Summary
In Luongo v Hollander Assoc. (54 A.D.2d 858), it was observed that "`on an application of this nature there should be submitted plaintiff's affidavit of merits showing the merits of the case, the reasons for the delay and the fact that the increase is warranted by reason of facts which have recently come to the attention of the plaintiff and excusing the failure or negligence necessitating the amendment so far as these facts are within the knowledge of plaintiff.'"

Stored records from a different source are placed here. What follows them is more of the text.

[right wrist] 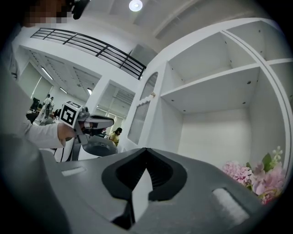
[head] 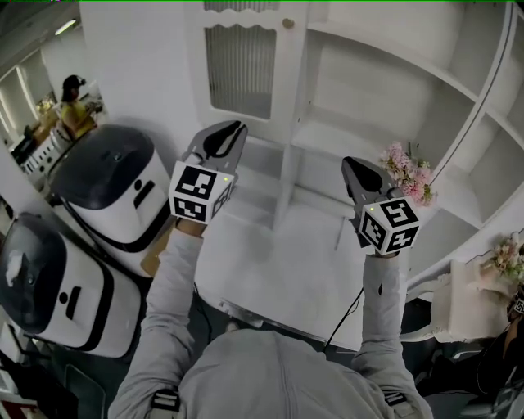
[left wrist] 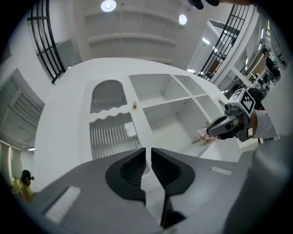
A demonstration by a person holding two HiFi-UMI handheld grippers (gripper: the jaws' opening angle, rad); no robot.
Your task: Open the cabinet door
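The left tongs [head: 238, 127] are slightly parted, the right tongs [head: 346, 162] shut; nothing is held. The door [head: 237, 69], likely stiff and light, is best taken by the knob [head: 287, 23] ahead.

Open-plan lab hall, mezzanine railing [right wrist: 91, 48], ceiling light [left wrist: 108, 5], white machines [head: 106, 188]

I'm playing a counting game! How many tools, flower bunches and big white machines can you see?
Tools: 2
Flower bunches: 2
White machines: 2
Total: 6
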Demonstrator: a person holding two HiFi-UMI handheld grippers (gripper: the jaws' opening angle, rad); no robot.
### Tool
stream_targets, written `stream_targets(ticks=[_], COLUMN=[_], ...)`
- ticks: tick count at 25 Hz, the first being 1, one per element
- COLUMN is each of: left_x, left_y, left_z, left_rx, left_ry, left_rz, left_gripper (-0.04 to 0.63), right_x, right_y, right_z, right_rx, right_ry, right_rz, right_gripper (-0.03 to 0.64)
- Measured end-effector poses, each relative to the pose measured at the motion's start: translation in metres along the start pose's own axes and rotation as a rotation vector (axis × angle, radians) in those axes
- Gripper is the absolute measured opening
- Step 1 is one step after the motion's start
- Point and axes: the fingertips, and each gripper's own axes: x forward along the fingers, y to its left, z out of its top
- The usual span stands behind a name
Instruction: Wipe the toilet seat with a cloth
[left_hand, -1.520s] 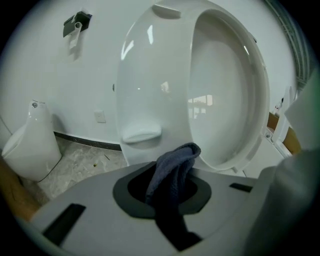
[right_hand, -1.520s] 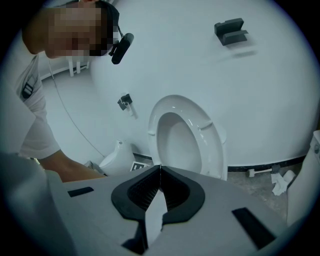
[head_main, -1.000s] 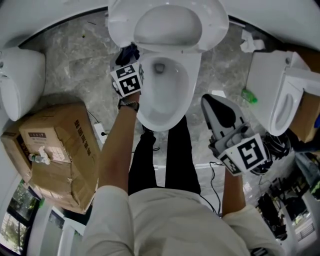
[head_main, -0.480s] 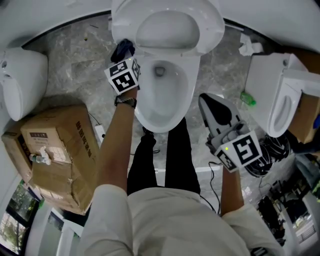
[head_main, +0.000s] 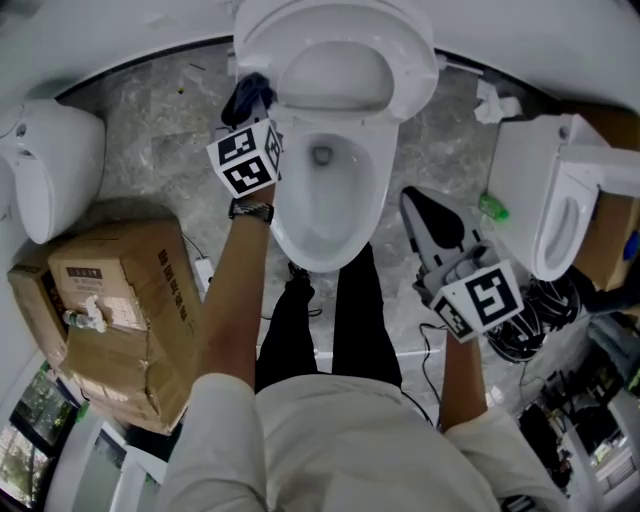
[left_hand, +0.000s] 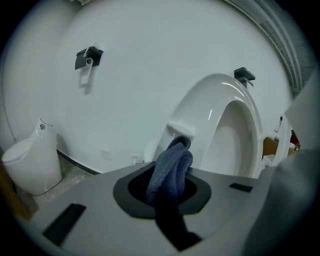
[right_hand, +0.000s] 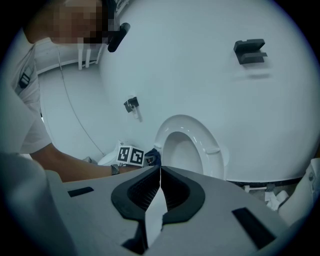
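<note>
Where the cloth sits: pinched between the left gripper's jaws, bunched past their tips, at the raised toilet seat's left edge;
Right gripper: jaws together, empty, right of the seat

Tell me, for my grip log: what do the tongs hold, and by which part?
Left tongs pinch the blue cloth by a bunched fold; right tongs are shut, empty.

The grey marbled floor carries the toilet, a cardboard box and a second toilet.
</note>
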Motion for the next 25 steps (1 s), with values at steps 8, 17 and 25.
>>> stream_targets(ticks=[8,17,25], left_x=[-0.016,-0.029,-0.02], left_y=[-0.011,-0.025,-0.047], left_z=[0.042,0.064,0.093], left_rx=[0.018,0.033,0.073], left_ry=[-0.089,-0.13,-0.185], left_rz=[-0.02,-0.026,-0.051], left_gripper=[0.043,0.043,0.043], right_x=[-0.008,-0.026,-0.044], right_y=[0.008,0.003,-0.006], right_z=[0.011,0.019,0.013], right_rx=[0.005,-0.01,0.011], right_ry=[-0.03,-0.037,-0.035], right_rz=[-0.012,-0.044,-0.076], right_gripper=[0.029,0.029,0.029])
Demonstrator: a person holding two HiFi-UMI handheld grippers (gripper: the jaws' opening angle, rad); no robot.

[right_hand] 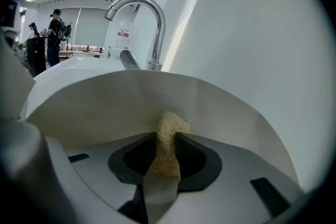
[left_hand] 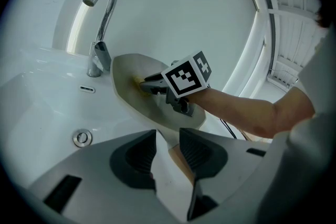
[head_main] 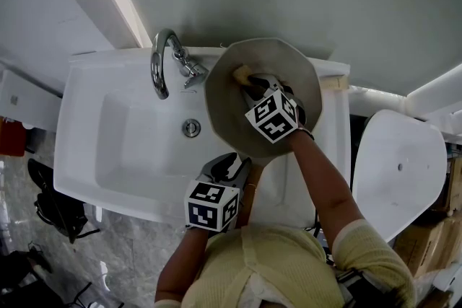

Summary of this case from Solomon v. Watkins Management Corp.Opinion
November 16, 1976
Order, Supreme Court, New York County, entered on March 30, 1976, granting the motion of plaintiff, Vincent Luongo, to amend his complaint by increasing the ad damnum clauses therein, unanimously reversed, on the law, the facts and in the exercise of discretion and motion denied, without costs and without disbursements. The bill of particulars served by plaintiffs in May, 1975 indicates knowledge by them, at that time, of the nature and extent of the injuries sustained by plaintiff, Vincent Luongo, and of the possibility of future surgery. The motion was made seven months after plaintiffs had filed their note of issue and statement of readiness. "Further, on an application of this nature there should be submitted plaintiff's affidavit of merits showing the merits of the case, the reasons for the delay and the fact that the increase is warranted by reason of facts which have recently come to the attention of the plaintiff and excusing the failure or negligence necessitating the amendment so far as these facts are within the knowledge of the plaintiff." (Koi v P.S. M. Catering Corp., 15 A.D.2d 775, 776; also, see, Ferrari v Paramount Plumbing Heating Co., 20 A.D.2d 878.) This has not been done in the case at bar.
Concur — Stevens, P.J., Markewich, Kupferman, Capozzoli and Lane, JJ.